One of my administrators and mentors at the Manhattan VA recounted to me the veterans’ return from Vietnam. He described how the veterans he saw were plagued with physical ailments, mental illness including post-traumatic stress disorder and depression, suicidal ideations, homelessness, and significant substance abuse issues. I was young and untested. Yet I was tasked with creating a new Interventional Pain Management program, a referral center, for the Tristate area. It was a lot of pressure and I could not fail, he stressed. Not with the veterans returning from Iraq and Afghanistan. No one wants to hear how you failed—how it’s Vietnam all over again, and how you wasted the government’s money. Just get the job done, he emphasized. Together, with a team of VA employees I engaged, we created that program for the veterans. It served all veterans at the VA—not solely the ones returning from the Middle East. Military Medicine published the blueprint for the program so that it could be reproduced at other VA and Department of Defense sites. I also joined the faculty of NYU School of Medicine during that time.

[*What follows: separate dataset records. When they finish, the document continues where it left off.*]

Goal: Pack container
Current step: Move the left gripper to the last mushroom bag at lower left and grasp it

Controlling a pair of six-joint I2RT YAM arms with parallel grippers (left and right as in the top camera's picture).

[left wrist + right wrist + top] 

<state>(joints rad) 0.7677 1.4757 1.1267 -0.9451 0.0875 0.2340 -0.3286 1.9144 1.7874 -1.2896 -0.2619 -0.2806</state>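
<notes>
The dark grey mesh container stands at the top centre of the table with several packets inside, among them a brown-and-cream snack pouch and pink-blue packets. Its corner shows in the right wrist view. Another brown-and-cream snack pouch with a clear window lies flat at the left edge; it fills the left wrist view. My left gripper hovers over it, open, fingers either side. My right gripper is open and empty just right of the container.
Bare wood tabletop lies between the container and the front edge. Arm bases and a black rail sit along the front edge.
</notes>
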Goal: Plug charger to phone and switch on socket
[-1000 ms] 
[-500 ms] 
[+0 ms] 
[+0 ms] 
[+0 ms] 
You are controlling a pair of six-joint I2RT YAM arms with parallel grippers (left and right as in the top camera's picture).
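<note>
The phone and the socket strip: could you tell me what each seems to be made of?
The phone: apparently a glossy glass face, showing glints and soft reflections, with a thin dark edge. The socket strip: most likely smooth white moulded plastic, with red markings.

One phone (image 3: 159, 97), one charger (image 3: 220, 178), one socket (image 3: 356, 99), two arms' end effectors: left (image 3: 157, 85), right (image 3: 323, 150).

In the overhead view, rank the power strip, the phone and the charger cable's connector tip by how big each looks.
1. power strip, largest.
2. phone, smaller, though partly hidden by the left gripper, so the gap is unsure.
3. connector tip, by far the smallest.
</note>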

When Hurricane Sandy flooded the Manhattan VA, closed the hospital and left me “displaced” from my home in a flood zone, I decided to use the time to obtain a masters from Columbia University Graduate School of Journalism. I wanted to promote health literacy. I felt like many people didn’t understand how to navigate the healthcare system or how to interpret medical research.

I already had about 50 academic publications, including over 20 in the Journal of the American Medical Association. I wanted to influence how regular people understood medical developments. During that time, I published articles in Newsweek and I won a Jury Award from the Directors Guild of America for my documentary on a controversial organ donation request from a death row inmate.

Since that time, I started my own private practice and I saw a truly diverse slice of society. I have treated people who work in the home and outside of it. I treat people who are disabled, those who are not actively looking for work, those who are retired and those who have lost their jobs. I treat children. I consulted for various law firms as well as Fortune 500 companies. I have also appeared as an on-air medical analyst in over 500 news segments for Fox News, CNN, MSNBC, CNBC, NBC News, ITV, and other national and international networks. For years, I was an on-air medical contributor for Fox 5 NY.